Directions for this task ->
All lines of the listing that contain "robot" should be shown in full.

Task input ->
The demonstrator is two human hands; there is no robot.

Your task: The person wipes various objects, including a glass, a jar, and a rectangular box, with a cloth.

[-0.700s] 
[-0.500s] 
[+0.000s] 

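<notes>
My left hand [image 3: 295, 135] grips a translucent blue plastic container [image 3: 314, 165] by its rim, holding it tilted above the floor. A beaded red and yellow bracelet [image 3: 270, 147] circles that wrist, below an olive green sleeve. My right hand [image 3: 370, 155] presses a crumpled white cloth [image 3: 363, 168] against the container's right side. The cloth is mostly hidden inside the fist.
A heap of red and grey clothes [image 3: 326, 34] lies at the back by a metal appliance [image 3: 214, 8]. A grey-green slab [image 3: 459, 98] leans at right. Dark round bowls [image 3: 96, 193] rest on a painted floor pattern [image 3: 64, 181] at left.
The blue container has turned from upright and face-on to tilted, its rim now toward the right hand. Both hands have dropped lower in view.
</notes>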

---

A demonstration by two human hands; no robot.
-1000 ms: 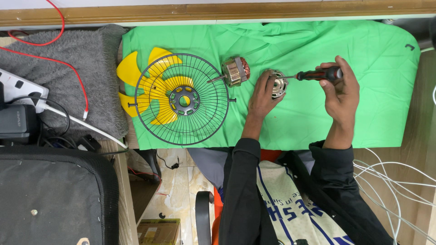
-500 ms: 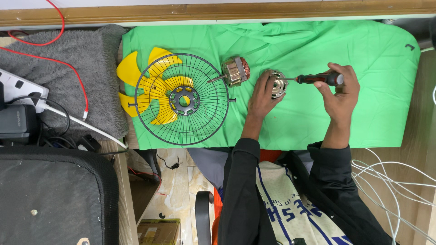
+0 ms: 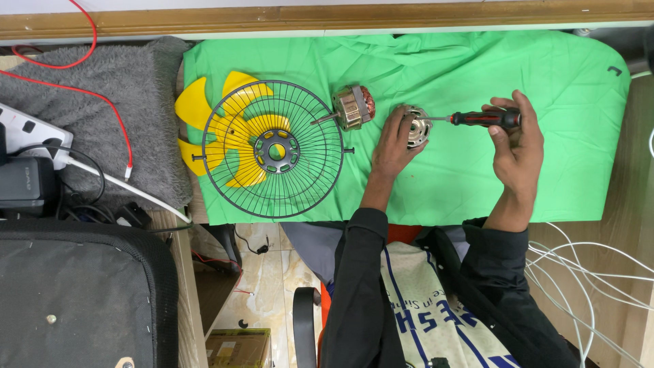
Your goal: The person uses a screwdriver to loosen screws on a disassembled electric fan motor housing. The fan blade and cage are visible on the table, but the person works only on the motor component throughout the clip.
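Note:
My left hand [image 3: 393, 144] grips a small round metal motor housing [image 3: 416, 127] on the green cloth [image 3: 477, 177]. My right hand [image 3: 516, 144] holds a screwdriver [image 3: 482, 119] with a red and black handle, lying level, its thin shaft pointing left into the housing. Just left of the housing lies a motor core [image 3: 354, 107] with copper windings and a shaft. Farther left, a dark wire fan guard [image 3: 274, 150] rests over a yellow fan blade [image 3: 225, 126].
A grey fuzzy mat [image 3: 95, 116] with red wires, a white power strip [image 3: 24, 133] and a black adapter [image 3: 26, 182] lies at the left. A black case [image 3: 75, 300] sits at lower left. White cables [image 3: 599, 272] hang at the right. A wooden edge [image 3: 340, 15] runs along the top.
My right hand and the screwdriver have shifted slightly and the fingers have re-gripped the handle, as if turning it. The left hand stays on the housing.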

Your solution ->
The demonstrator is two human hands; there is no robot.
A demonstration by two human hands; no robot.

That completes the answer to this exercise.